Ce matin, par un berger arménien, nous avons appris que c’était Panayoti qu’on voulait tuer. Impossible d’obtenir plus de détails. Il n’ose pas parler, le berger ! Sont-ce des Kurdes, des Circassiens, des Turcs ?

— Sais-tu ce que ça veut dire ? me dit Maurice. Tout simplement que bientôt on va massacrer, et que je gêne, car ils savent bien que je me mettrai en travers ; or, si je perds Panayoti, je ne le remplacerai pas. Vois-tu, assez de villégiature. Rentrons à Sivas !

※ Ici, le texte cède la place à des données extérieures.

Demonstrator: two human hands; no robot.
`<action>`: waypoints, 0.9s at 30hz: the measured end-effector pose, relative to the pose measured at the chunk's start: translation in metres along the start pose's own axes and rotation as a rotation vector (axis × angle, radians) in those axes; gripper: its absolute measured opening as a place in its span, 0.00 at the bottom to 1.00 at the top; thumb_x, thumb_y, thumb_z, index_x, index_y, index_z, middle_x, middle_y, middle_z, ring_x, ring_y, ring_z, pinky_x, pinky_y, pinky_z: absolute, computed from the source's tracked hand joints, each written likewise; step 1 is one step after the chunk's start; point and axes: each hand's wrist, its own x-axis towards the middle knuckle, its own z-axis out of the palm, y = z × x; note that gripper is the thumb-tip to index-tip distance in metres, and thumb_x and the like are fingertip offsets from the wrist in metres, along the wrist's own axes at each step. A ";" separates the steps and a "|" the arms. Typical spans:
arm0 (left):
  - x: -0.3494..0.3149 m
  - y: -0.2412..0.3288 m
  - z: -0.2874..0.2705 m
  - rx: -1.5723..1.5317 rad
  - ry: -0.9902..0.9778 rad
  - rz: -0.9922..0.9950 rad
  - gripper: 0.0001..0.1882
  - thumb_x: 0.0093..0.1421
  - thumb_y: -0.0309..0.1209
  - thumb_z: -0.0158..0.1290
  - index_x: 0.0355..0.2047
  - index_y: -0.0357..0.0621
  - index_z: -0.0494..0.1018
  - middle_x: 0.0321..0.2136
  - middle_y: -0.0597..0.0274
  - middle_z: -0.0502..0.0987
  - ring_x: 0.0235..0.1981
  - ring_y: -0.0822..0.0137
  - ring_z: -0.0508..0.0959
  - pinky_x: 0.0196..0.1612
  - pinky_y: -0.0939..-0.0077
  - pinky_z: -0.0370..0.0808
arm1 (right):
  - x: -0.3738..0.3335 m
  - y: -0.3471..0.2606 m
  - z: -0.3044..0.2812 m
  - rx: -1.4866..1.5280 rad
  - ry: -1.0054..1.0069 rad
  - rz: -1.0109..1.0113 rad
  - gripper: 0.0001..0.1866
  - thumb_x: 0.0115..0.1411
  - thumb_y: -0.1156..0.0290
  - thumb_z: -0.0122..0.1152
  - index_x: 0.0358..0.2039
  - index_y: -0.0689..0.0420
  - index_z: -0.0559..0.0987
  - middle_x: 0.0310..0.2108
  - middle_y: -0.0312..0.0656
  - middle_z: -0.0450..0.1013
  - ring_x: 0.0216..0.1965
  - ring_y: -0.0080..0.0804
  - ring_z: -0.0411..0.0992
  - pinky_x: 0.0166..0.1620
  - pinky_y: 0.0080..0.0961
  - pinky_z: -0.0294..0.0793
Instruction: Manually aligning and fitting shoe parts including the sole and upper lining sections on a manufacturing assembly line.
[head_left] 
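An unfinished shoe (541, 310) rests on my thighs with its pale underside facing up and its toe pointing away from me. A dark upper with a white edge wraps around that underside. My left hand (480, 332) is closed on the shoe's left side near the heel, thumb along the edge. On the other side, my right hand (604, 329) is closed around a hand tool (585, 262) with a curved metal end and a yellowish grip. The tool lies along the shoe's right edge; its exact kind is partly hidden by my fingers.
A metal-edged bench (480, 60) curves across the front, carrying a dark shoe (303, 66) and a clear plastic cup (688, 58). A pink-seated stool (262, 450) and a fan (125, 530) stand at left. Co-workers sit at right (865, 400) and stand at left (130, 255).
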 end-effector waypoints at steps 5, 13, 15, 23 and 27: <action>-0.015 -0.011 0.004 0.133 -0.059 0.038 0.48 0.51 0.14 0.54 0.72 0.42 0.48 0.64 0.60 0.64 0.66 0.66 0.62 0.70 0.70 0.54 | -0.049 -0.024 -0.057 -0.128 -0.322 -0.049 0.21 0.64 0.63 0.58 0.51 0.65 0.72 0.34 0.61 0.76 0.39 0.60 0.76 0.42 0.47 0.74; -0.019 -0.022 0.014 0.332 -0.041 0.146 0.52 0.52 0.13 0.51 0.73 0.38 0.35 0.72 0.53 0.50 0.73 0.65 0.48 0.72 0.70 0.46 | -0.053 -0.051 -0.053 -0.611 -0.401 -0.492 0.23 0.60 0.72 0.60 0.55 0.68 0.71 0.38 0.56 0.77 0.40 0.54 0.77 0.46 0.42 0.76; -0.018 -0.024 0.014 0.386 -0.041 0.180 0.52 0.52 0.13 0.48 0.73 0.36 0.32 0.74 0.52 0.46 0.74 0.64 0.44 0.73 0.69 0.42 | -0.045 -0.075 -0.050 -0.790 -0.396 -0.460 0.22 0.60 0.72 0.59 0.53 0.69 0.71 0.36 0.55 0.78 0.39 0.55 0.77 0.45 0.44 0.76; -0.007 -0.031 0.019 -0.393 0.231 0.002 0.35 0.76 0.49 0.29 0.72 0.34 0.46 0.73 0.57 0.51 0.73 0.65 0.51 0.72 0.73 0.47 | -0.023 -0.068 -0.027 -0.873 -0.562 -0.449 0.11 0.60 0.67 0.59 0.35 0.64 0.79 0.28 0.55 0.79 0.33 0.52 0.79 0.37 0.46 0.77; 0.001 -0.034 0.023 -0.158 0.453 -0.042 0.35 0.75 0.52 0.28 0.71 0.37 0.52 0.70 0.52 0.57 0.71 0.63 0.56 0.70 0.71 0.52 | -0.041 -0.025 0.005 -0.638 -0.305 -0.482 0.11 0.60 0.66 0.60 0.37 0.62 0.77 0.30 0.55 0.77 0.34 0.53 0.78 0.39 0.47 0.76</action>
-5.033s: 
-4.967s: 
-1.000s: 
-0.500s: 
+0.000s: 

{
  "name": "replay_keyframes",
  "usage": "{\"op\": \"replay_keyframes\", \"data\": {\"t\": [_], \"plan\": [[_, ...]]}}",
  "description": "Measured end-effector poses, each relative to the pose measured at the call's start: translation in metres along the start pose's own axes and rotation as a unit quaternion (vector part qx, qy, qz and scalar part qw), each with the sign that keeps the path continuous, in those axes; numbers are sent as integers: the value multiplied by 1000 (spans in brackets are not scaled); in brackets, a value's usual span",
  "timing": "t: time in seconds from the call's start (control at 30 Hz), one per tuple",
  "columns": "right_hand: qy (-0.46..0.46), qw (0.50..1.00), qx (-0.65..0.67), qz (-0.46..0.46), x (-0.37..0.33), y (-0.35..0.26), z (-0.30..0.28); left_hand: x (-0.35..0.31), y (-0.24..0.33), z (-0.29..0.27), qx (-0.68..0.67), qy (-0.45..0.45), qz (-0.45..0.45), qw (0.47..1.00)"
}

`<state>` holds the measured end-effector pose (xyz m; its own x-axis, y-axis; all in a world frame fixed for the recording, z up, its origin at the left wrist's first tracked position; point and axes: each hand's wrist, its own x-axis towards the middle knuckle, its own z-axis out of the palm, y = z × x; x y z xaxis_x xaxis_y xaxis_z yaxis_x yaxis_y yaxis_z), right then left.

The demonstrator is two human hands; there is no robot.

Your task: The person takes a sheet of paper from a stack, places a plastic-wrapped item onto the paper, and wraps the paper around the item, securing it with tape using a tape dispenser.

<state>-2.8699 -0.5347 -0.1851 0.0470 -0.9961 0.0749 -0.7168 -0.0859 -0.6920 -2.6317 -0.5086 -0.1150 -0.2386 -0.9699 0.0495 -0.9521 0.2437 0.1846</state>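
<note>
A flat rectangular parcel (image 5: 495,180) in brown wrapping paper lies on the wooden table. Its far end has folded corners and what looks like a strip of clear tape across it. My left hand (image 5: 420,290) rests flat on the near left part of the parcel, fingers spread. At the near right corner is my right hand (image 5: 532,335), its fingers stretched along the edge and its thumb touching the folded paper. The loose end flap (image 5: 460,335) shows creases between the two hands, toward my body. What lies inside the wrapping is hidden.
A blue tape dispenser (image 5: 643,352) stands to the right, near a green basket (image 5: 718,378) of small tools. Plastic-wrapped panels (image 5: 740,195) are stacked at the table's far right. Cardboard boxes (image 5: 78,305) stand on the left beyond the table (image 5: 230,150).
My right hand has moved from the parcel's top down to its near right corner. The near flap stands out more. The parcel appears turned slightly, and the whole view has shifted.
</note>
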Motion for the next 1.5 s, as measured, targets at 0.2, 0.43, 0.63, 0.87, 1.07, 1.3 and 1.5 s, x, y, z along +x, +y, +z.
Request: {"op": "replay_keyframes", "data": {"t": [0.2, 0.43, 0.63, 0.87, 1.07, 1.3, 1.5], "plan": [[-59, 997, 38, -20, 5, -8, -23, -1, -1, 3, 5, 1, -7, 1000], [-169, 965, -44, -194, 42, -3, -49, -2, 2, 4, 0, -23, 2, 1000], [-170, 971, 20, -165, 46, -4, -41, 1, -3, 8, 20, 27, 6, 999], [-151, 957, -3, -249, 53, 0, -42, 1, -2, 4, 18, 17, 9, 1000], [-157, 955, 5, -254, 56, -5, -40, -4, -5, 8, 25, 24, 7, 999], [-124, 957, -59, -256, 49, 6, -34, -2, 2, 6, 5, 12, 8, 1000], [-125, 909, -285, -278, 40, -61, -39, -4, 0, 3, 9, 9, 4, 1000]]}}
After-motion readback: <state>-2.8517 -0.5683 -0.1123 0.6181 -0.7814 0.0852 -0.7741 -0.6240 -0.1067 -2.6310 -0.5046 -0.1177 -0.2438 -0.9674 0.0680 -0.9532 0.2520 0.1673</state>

27 septembre. — Sivas. Nous n’avons pas eu de chance pour notre retour. Un orage nous a surpris, la température est glaciale, et Maurice, qui a pris froid, tousse.

29 septembre. — Le beau temps est revenu, et nous étouffons dans la poussière malsaine de la ville ; mais il vaut mieux être ici, car, certainement, il se prépare quelque chose...

D’abord, les Arméniens semblent très montés. Ils rêvent de se soulever, ce qui exaspère Maurice, qui ne comprend jamais les révoltes, lui, soldat discipliné.

Jean est en pleine crise ; il pleure, ses gencives sont gonflées et très rouges, et il serre ses doigts avec rage, puis il se calme et reprend son air souriant.

1er octobre. — Nous apprenons de Paris qu’au ministère, on trouverait tout naturel que Maurice, étant nouveau marié, demandât une résidence plus confortable à une altitude moins extravagante[1] ; mais il me déclare que, pour rien au monde, il ne voudrait demander un changement au moment où les choses se gâtent. « Au surplus, me répond-il, je ne suis pas, moi, désireux de rester à Sivas, l’ambassadeur est le meilleur des hommes, il avisera... » Mais justement, comme M. Cambon m’a dit qu’il aimait les hommes énergiques, je ne suis que trop certaine qu’on ne nous changera qu’après la bataille ; alors, attendons !

L’effervescence augmente dans le pays. Il y a eu des rixes, le sang a coulé. Ces pauvres Arméniens sont-ils pris de folie ? Ils crient très fort. Leurs comités ont des armes. Mais sur quel secours peuvent-ils bien compter ?

Oui, je sais, ils se rappellent notre expédition de Syrie.

  1. Sivas, l’ancienne Sébaste, l’antique capitale de l’Arménie Ier (16 000 habitans), est située à 1 300 mètres d’altitude. L’hiver y est très rigoureux.